Your Turn: Extensions

  • Option A (rush hour). The arterial S → A jams: its weight jumps from 5 to 20, while everything else holds. Re-run Dijkstra by hand from S. Does the fastest S→T route change? Does the fewest-segments route change? Report both and explain the asymmetry.
  • Option B (a second depot). Add a depot S2 with edges S2 → C (1) and S2 → A (4). Compute the shortest-time tree from S2 by hand, and decide which depot should serve T. (This is the multi-source decision a dispatcher makes constantly.)
  • Option C (verify the heuristic). Write is_admissible(adj, h, target) that checks $h(v) \le \delta(v, T)$ for every $v$ by computing true distances to T (run Dijkstra on the reverse graph from T). Explain what your function should return for the Phase 4 heuristic, and why an inadmissible heuristic is dangerous.
  • Option D (one-to-all). The dispatcher wants the fastest route from S to every intersection, not just T. Argue why you should run plain Dijkstra (not A*) for this, and read the full shortest-time tree off the prev array from Phase 3.

Key Takeaways

  1. The objective lives in the weights. BFS minimizes segment count; Dijkstra minimizes the sum of weights. Northgate's bug was a modeling choice (mode="segments"), not a coding error — the engine correctly optimized the wrong quantity.
  2. More edges can mean less cost. The 7-minute, three-segment route beat the 11-minute, two-segment route. "Fewest hops" equals "cheapest" only when all weights are equal (§29.1).
  3. A distance is final only when its vertex is finalized. T was relaxed to 11 in round 3 but finalized at 7 in round 5; never confuse "discovered" or "relaxed" with "finalized" (§29.2).
  4. A* is goal-directed Dijkstra.

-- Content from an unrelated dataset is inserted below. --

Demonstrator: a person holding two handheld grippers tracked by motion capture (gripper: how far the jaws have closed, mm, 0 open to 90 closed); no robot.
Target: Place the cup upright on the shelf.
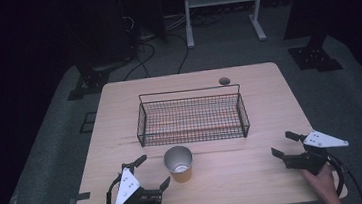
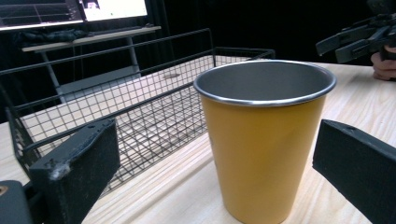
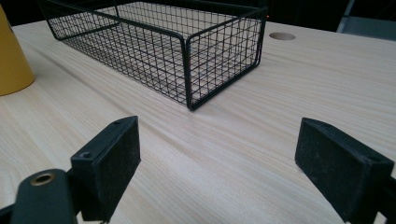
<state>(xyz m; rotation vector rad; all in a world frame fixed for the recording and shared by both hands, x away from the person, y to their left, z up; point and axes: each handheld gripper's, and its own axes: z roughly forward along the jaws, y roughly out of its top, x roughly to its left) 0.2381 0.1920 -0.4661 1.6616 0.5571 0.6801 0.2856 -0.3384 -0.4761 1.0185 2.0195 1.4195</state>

With an admissible heuristic it returns the same shortest path while exploring far fewer vertices; with $h \equiv 0$ it is Dijkstra. The heuristic must never overestimate, or correctness fails (§29.6, §29.3).
  5. Recover the route, not just the number. Predecessor pointers turned a distance (7) into directions (S → C → B → T) — which is what a driver actually needs.